Kelly McKernan’s paintings are often striking images of female figures in bright colors of green, blue, pink or purple.
McKernan uses the pronoun they instead of his or her to call themself. The 37-year-old artist from Nashville, Tennessee calls their works “surreal.” They say they are “dealing with discomfort in the human journey.”
About a year ago, McKernan began seeing online images strangely similar to their own. They soon learned that companies were feeding artwork into AI systems to train software programs to create similar images.
Surviving as an artist is difficult enough. The pandemic made it worse. But now McKernan faces another threat: artificial intelligence (AI).
McKernan told the Associated Press, “I didn’t give my consent for my name or work to be used this way.”
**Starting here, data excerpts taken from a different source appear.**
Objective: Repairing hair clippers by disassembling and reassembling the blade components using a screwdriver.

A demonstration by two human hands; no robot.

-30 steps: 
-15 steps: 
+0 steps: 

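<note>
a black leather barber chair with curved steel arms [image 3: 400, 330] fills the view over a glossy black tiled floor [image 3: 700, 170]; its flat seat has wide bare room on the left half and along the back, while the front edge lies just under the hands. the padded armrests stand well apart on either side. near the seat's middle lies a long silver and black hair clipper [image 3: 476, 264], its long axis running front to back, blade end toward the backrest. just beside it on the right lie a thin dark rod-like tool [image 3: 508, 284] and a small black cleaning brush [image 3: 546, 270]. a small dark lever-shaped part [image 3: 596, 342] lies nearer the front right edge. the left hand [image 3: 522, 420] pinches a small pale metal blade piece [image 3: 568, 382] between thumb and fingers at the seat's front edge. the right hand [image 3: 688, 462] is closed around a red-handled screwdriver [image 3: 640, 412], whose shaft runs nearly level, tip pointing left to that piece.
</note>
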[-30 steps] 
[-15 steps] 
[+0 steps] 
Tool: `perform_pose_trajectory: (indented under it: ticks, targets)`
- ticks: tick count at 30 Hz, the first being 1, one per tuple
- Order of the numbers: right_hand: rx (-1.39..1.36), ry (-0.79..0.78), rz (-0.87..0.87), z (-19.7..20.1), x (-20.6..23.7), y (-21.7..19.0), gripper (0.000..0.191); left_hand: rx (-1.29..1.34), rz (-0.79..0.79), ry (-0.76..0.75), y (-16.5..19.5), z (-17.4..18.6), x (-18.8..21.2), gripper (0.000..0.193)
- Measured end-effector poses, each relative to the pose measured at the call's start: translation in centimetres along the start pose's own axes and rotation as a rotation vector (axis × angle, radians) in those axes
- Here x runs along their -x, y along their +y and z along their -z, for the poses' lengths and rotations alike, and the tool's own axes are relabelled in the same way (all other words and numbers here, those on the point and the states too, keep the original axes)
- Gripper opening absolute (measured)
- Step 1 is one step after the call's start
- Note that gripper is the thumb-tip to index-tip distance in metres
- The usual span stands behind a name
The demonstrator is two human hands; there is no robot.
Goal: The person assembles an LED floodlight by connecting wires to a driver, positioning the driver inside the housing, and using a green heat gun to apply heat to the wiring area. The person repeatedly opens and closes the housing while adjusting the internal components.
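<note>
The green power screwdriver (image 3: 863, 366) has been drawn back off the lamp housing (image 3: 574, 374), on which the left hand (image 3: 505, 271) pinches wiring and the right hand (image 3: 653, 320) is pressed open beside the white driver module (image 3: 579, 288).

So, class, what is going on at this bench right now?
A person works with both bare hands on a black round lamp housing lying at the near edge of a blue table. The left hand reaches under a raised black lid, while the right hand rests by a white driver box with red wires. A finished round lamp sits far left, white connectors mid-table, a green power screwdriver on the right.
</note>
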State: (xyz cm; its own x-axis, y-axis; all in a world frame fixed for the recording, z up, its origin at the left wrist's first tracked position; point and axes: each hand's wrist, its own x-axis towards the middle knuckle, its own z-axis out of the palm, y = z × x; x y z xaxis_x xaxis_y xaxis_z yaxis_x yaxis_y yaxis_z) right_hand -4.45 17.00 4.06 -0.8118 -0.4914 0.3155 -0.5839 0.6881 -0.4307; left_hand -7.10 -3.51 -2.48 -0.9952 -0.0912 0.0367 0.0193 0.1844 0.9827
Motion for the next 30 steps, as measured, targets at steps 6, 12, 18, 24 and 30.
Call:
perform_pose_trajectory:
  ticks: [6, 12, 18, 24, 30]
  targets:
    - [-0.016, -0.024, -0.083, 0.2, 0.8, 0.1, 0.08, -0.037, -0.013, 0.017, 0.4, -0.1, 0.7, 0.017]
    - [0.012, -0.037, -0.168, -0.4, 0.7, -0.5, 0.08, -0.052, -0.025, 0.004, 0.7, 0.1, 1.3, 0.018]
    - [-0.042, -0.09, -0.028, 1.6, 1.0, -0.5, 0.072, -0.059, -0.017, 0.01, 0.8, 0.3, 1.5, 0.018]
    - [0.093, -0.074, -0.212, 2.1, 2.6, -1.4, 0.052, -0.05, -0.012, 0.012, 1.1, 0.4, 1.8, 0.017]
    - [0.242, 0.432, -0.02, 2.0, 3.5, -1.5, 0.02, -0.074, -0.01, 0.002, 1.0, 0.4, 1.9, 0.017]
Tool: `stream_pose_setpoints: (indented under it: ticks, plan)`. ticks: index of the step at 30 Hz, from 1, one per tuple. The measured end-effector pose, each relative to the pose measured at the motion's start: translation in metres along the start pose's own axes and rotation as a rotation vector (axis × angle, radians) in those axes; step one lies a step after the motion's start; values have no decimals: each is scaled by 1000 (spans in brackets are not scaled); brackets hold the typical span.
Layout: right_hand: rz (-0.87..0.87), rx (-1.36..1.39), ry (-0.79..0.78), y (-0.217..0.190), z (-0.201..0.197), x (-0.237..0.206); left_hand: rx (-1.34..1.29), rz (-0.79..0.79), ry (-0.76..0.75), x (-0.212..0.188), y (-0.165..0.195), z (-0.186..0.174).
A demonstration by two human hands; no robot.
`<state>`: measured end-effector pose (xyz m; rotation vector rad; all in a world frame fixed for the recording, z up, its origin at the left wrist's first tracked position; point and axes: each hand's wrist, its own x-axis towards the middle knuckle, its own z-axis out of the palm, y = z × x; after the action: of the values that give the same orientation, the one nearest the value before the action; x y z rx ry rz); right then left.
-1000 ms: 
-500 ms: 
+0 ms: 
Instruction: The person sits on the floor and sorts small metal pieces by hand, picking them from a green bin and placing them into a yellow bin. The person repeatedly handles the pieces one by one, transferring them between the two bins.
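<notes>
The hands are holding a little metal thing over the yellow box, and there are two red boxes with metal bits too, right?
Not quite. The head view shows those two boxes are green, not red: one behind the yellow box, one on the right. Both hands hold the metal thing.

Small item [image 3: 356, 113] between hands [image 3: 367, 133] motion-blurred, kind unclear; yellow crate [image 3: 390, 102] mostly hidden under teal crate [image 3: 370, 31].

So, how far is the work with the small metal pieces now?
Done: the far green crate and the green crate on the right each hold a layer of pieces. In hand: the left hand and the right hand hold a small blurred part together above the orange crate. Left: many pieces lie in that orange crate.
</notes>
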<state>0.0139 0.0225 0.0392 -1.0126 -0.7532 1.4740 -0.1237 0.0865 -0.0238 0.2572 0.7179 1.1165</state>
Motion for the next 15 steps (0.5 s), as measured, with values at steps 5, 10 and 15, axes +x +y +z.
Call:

McKernan said they even tried to contact some of the companies to say “Hey, little artist here, I know you’re not thinking of me at all, but it would be really cool if you didn’t use my work like this.” But there was no answer.
In January, McKernan, and two other artists, Karla Ortiz and Sarah Andersen, started legal action against three image-generator companies: Stability AI, Stable Diffusion and Midjourney. They also named the online gallery DeviantArt in the case.
The artists are seeking to protect their copyrighted works and their careers. They say the AI image-generators violate the rights of millions of artists by using their artworks for training and then producing similar works that compete against the originals.
The artists are seeking damages and a court order to stop AI companies from using their works without permission.
McKernan said, “At the end of the day, someone’s profiting from my work. I had rent due yesterday, and I’m $200 short… And it just doesn’t feel right.”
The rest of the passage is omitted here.